Segment Start: EXTRACTED MATERIAL

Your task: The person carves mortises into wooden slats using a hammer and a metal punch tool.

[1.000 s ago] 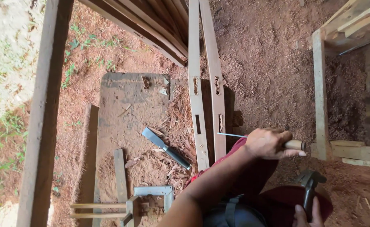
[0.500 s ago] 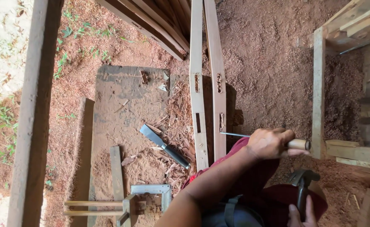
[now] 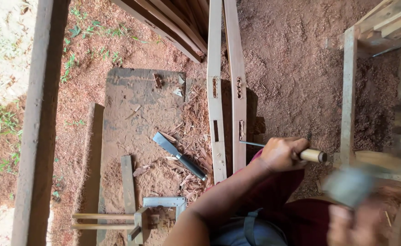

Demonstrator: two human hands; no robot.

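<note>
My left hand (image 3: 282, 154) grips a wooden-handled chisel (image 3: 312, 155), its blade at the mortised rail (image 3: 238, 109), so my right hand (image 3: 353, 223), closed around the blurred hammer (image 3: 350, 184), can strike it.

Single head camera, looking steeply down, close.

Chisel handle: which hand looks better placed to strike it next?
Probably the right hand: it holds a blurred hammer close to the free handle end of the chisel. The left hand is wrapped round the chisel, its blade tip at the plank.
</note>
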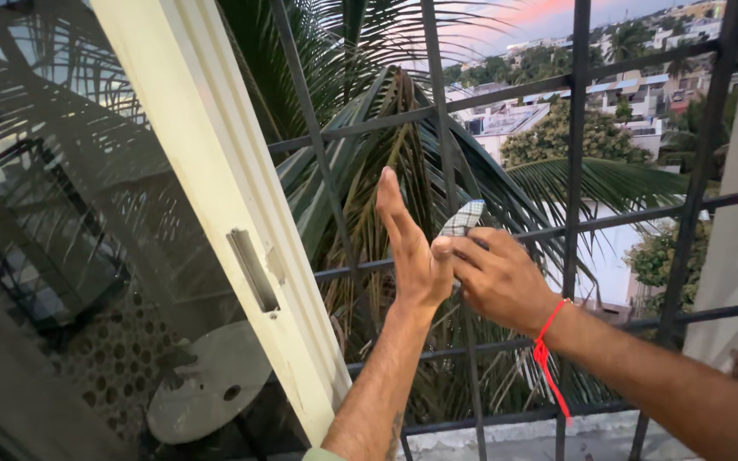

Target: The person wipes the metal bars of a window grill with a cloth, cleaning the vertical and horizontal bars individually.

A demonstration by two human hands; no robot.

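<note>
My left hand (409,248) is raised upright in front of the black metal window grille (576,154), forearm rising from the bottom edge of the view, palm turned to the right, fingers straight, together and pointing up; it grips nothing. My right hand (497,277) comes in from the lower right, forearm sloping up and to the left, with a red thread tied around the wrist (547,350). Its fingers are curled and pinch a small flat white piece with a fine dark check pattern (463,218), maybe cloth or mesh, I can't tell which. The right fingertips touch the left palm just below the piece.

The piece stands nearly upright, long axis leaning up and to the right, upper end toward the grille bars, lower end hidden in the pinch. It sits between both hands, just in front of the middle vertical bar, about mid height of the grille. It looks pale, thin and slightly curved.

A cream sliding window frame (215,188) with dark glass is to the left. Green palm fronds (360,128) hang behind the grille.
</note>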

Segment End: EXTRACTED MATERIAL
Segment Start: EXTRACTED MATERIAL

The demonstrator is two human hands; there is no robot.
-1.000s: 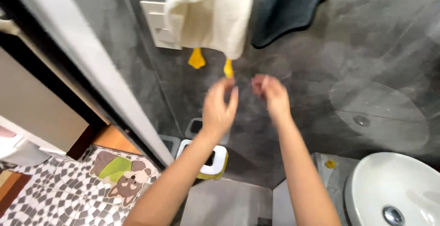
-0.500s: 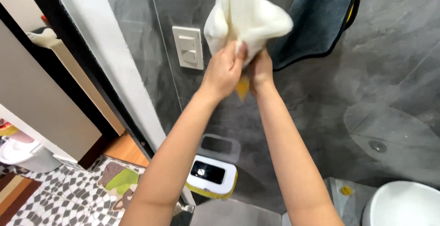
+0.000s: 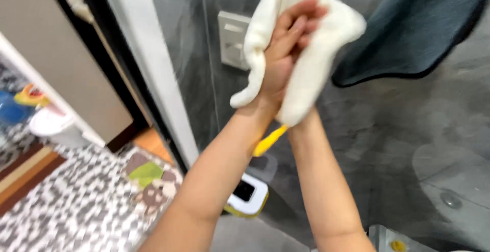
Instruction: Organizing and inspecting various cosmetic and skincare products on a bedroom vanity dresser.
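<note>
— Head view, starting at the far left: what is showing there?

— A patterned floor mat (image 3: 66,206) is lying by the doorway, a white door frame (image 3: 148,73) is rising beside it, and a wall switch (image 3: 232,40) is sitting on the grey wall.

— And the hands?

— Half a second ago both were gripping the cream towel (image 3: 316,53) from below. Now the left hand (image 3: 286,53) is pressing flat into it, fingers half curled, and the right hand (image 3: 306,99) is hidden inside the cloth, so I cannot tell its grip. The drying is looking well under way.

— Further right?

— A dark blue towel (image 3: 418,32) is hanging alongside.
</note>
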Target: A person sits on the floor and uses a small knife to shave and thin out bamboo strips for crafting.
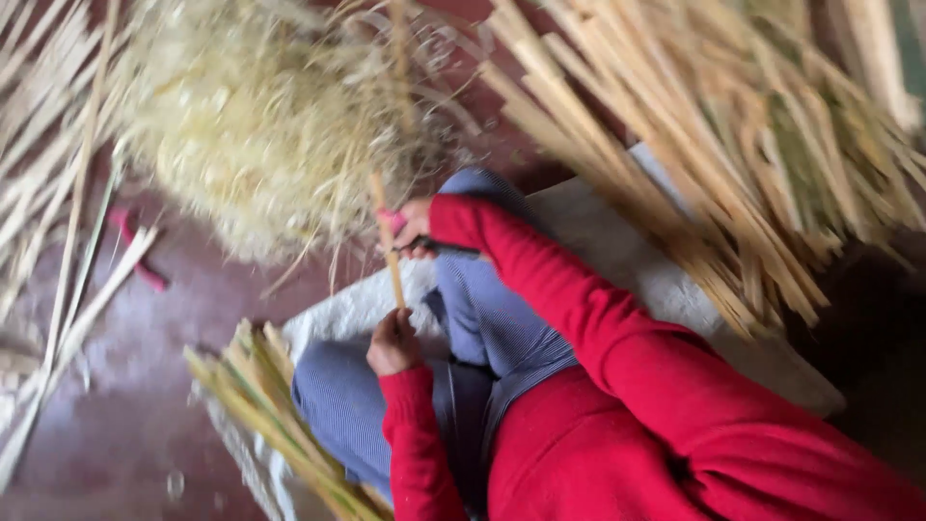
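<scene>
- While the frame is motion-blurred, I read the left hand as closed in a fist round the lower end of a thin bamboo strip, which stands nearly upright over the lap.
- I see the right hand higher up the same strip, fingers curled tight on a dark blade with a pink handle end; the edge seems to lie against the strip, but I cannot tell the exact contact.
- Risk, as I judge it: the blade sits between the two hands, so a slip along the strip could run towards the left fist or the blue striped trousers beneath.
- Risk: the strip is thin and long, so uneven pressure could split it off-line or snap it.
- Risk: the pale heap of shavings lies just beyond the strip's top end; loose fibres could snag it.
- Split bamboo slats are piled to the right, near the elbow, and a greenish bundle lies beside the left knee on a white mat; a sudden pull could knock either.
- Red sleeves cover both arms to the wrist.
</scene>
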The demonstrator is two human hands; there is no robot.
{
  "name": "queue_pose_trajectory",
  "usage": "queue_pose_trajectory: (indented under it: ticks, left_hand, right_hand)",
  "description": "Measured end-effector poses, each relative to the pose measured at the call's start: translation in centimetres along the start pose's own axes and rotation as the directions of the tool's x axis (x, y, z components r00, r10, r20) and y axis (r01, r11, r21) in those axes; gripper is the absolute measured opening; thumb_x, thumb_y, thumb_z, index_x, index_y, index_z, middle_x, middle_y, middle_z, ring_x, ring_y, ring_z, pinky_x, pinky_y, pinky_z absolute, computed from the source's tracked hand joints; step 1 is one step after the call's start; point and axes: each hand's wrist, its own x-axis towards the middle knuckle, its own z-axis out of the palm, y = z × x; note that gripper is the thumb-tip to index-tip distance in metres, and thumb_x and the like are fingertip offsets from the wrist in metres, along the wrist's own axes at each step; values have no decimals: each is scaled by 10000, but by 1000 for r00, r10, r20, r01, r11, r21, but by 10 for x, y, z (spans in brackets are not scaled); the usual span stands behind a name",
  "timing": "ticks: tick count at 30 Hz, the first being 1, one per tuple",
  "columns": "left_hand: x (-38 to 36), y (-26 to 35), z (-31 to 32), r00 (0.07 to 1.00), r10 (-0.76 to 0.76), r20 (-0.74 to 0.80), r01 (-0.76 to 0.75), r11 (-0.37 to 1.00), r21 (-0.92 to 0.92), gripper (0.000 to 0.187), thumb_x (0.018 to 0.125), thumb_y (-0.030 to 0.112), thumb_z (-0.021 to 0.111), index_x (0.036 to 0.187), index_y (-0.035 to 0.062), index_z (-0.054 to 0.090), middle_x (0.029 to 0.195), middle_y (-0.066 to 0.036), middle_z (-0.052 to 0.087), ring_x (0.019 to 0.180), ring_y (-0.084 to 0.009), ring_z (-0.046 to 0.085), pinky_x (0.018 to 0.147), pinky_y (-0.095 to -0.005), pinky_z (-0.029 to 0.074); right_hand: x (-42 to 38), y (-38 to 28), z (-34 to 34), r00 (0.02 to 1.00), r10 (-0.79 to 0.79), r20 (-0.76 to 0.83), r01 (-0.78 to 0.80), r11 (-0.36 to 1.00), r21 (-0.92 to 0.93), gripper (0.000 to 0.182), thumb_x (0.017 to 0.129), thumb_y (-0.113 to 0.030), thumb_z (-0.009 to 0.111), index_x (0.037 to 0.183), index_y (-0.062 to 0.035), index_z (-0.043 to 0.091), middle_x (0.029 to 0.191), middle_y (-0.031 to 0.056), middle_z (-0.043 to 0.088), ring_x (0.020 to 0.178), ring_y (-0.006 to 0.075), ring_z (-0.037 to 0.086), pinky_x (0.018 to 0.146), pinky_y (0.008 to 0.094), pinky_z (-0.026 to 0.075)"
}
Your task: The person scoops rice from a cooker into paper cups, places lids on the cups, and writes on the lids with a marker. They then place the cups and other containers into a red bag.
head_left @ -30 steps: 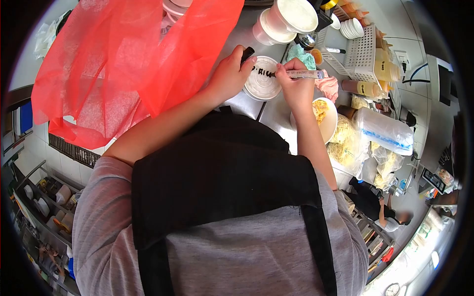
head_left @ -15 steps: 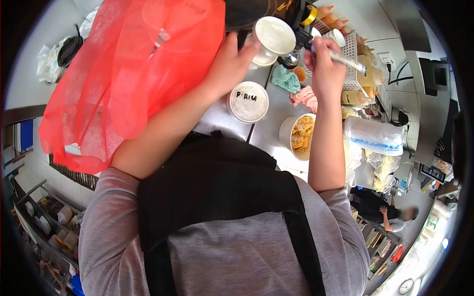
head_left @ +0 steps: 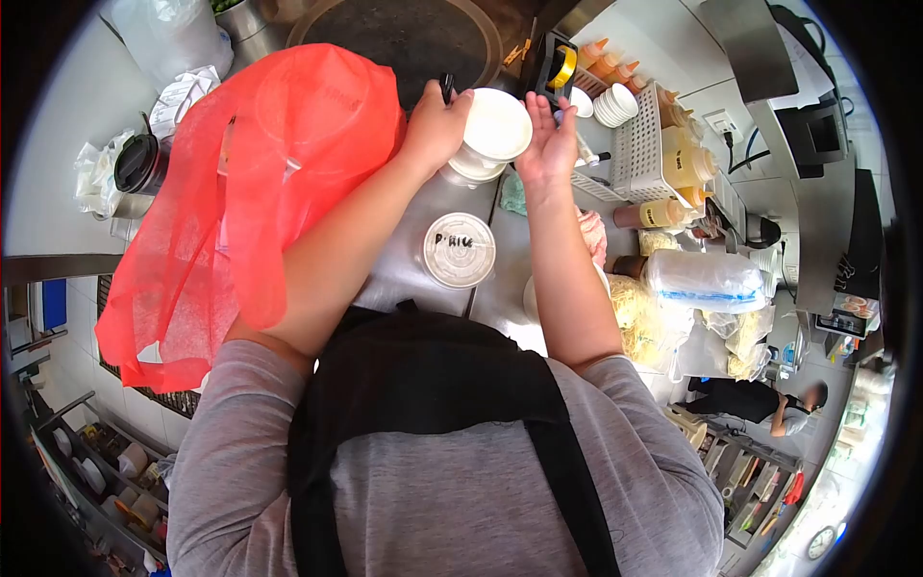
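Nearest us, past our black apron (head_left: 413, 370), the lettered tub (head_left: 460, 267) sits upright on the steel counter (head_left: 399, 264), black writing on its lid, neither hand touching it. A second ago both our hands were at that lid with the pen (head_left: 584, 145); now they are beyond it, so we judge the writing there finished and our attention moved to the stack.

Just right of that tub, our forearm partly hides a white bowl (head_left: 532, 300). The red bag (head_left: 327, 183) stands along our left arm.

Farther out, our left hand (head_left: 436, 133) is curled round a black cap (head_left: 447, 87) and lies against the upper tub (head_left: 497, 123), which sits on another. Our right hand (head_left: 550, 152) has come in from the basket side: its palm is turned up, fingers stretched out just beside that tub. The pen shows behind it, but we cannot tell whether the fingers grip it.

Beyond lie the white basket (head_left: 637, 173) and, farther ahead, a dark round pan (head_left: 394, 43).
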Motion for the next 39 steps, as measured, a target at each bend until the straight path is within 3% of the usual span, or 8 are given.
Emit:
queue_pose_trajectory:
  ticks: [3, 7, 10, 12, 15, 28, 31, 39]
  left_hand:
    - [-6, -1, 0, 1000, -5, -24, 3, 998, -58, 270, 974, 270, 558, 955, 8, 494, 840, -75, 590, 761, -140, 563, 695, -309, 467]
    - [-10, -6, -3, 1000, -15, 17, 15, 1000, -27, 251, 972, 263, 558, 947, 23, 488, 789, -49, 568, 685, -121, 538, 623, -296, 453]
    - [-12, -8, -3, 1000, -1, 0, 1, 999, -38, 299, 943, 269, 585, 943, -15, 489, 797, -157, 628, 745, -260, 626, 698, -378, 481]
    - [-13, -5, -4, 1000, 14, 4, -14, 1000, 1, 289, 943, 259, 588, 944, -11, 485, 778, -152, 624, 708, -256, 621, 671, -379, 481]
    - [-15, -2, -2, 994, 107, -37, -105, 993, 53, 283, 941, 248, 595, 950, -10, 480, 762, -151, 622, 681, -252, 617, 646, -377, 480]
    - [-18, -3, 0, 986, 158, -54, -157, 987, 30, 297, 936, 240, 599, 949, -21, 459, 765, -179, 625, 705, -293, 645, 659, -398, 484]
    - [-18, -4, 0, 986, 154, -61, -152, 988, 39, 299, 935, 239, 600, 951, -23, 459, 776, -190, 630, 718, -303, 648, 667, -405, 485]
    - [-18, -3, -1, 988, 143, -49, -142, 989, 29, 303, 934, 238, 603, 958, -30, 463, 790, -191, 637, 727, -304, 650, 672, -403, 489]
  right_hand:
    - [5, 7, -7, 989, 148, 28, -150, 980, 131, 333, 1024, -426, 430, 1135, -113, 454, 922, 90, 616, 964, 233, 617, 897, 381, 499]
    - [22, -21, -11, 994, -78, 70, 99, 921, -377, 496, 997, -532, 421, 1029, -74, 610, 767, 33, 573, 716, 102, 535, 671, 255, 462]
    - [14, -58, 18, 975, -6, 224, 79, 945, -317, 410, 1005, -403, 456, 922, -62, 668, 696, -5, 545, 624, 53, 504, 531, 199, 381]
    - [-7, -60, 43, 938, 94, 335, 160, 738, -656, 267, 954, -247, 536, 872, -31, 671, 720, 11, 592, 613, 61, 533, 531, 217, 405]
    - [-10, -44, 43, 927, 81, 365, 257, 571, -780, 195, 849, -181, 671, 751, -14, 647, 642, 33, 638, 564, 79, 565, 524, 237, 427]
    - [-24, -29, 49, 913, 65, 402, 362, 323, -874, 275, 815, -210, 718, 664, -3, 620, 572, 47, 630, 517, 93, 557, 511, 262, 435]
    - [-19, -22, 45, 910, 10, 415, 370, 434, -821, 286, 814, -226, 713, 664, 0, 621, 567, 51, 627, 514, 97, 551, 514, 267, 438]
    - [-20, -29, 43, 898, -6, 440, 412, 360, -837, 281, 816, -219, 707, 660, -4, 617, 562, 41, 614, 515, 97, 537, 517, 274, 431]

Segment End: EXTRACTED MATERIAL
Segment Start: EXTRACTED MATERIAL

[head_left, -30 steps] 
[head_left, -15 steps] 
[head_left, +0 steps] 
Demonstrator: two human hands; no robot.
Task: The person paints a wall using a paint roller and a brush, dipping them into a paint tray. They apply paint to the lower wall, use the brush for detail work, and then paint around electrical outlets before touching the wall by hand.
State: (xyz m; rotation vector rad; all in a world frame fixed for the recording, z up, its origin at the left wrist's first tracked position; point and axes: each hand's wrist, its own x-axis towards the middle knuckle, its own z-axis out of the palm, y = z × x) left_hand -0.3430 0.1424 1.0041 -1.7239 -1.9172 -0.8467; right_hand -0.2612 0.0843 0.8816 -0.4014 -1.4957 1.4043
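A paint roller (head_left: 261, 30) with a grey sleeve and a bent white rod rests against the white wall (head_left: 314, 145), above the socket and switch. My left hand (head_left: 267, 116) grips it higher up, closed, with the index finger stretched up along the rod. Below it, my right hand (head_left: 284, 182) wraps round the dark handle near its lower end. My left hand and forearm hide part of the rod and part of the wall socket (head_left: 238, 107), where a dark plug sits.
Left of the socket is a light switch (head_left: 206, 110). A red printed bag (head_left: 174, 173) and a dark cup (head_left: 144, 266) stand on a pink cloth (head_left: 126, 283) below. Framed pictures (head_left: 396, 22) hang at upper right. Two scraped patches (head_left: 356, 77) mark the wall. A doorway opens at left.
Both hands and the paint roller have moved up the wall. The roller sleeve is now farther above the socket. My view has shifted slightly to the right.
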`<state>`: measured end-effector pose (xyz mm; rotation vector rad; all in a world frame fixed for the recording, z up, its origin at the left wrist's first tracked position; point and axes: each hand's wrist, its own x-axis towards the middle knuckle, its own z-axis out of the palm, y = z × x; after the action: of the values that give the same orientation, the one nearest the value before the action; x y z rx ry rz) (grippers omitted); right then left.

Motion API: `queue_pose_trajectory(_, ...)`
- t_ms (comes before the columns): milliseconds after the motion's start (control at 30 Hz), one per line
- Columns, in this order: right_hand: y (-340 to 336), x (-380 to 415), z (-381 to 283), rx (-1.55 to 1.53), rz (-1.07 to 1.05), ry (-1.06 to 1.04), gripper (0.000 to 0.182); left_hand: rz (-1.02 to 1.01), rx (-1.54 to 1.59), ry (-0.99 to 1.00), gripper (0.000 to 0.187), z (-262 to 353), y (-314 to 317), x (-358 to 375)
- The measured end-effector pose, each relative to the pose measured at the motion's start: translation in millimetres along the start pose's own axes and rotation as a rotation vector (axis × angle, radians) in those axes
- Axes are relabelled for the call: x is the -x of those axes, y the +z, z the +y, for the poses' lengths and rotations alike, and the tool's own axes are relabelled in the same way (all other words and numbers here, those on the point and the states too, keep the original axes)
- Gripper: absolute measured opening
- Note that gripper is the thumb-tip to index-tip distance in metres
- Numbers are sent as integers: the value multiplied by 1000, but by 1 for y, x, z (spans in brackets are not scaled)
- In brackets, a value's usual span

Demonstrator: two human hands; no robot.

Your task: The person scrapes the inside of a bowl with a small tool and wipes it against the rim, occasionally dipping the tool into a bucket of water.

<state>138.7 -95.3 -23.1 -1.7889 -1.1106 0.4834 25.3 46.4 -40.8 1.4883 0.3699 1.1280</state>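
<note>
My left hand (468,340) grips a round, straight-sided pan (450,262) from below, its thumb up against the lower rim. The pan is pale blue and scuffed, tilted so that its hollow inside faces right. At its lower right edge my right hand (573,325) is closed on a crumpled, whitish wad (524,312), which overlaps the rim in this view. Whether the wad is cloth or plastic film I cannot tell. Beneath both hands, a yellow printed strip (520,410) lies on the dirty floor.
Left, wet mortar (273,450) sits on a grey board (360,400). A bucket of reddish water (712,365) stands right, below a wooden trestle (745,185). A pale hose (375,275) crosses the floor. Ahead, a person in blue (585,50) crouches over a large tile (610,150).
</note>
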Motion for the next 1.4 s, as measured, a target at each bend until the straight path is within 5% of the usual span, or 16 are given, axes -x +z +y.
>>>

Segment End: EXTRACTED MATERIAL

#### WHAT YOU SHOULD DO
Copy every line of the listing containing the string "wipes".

#### FINISHED TASK
Target: The person wipes the metal bars of a window grill with a cloth, cleaning the vertical and horizontal bars individually.
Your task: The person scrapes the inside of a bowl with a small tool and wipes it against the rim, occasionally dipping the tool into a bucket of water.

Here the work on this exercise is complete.